Work instructions:
As the answer, set down the lines below from the one containing "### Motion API" through the one containing "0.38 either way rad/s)", exactly and inclusively, and no others.

Materials provided:

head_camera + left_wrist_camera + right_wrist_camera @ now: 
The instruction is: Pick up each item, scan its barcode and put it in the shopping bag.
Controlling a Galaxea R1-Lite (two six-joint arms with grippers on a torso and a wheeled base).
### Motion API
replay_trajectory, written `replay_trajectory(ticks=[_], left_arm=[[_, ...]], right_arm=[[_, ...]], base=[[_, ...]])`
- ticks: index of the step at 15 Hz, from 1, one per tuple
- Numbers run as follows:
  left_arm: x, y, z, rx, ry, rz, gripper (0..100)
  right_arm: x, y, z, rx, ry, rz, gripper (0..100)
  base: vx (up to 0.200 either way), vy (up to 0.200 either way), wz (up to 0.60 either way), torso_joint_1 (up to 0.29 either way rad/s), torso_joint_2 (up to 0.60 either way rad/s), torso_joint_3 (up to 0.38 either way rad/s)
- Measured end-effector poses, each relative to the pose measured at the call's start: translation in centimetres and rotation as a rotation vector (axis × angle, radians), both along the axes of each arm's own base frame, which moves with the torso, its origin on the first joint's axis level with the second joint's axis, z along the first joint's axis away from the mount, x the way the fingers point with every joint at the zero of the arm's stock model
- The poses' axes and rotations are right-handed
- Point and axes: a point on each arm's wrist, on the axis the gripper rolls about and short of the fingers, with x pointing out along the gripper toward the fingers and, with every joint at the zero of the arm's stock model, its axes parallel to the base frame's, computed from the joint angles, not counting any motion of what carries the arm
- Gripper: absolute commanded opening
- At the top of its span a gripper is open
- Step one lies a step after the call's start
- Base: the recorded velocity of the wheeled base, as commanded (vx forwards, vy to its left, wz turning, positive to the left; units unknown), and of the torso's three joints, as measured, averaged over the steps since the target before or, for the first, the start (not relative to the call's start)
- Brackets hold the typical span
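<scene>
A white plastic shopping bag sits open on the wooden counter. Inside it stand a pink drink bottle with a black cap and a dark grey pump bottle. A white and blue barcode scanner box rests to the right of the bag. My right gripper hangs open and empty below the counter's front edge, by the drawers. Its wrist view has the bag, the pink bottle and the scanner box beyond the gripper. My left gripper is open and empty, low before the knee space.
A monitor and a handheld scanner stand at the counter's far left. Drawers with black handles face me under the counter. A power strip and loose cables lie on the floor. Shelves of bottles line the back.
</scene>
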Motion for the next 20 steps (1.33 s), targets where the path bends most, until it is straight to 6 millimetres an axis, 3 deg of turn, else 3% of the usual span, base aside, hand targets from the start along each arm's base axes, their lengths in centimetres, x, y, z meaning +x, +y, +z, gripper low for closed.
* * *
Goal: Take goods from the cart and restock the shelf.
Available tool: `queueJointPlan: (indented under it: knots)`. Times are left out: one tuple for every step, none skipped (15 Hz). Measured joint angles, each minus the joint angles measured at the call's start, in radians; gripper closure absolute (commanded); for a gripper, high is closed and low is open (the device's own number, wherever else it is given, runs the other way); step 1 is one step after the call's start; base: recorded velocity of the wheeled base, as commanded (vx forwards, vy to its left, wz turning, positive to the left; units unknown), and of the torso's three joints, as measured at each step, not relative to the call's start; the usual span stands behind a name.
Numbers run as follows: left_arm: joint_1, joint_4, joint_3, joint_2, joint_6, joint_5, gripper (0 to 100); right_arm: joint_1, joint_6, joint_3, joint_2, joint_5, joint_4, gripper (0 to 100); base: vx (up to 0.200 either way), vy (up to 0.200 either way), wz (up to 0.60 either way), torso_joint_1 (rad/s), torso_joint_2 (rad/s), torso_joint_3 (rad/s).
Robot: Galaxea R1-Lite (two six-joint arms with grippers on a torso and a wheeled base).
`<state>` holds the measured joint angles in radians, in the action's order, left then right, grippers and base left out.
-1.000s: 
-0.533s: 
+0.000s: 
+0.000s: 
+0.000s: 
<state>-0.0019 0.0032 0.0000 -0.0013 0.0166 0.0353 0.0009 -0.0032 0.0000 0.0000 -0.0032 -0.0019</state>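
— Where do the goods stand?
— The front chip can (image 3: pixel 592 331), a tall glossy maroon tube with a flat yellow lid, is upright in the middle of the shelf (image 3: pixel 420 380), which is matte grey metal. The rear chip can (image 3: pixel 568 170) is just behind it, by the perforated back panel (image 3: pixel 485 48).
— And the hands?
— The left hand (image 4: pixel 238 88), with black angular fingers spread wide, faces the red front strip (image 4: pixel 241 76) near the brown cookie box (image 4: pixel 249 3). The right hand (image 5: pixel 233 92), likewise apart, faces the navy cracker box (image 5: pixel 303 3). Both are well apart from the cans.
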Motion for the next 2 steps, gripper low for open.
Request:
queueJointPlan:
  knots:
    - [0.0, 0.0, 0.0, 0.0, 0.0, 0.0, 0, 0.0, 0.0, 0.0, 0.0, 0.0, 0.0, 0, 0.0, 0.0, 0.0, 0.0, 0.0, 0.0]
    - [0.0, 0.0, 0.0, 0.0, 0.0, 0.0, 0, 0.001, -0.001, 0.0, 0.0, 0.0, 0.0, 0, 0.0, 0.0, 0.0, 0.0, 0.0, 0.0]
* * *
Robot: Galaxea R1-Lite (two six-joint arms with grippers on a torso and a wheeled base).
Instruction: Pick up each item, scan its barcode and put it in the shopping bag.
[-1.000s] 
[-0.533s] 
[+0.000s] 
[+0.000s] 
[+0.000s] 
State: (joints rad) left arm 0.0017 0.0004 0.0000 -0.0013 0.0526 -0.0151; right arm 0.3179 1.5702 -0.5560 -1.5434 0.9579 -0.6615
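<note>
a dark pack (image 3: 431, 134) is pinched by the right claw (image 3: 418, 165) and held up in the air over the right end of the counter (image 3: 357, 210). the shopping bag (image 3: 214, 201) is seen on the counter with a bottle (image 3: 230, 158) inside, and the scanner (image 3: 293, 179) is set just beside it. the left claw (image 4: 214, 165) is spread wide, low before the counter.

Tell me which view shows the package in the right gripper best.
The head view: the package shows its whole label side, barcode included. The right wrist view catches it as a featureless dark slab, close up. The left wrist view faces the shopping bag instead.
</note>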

Answer to the exercise:
### Motion API
replay_trajectory, written `replay_trajectory(ticks=[_], left_arm=[[_, ...]], right_arm=[[_, ...]], base=[[_, ...]])`
- ticks: index of the step at 15 Hz, from 1, one per tuple
- Numbers run as follows:
  left_arm: x, y, z, rx, ry, rz, gripper (0..100)
  right_arm: x, y, z, rx, ry, rz, gripper (0..100)
  base: vx (up to 0.200 either way), vy (up to 0.200 either way), wz (up to 0.60 either way), torso_joint_1 (up to 0.29 either way rad/s), torso_joint_2 (up to 0.60 either way rad/s), torso_joint_3 (up to 0.38 either way rad/s)

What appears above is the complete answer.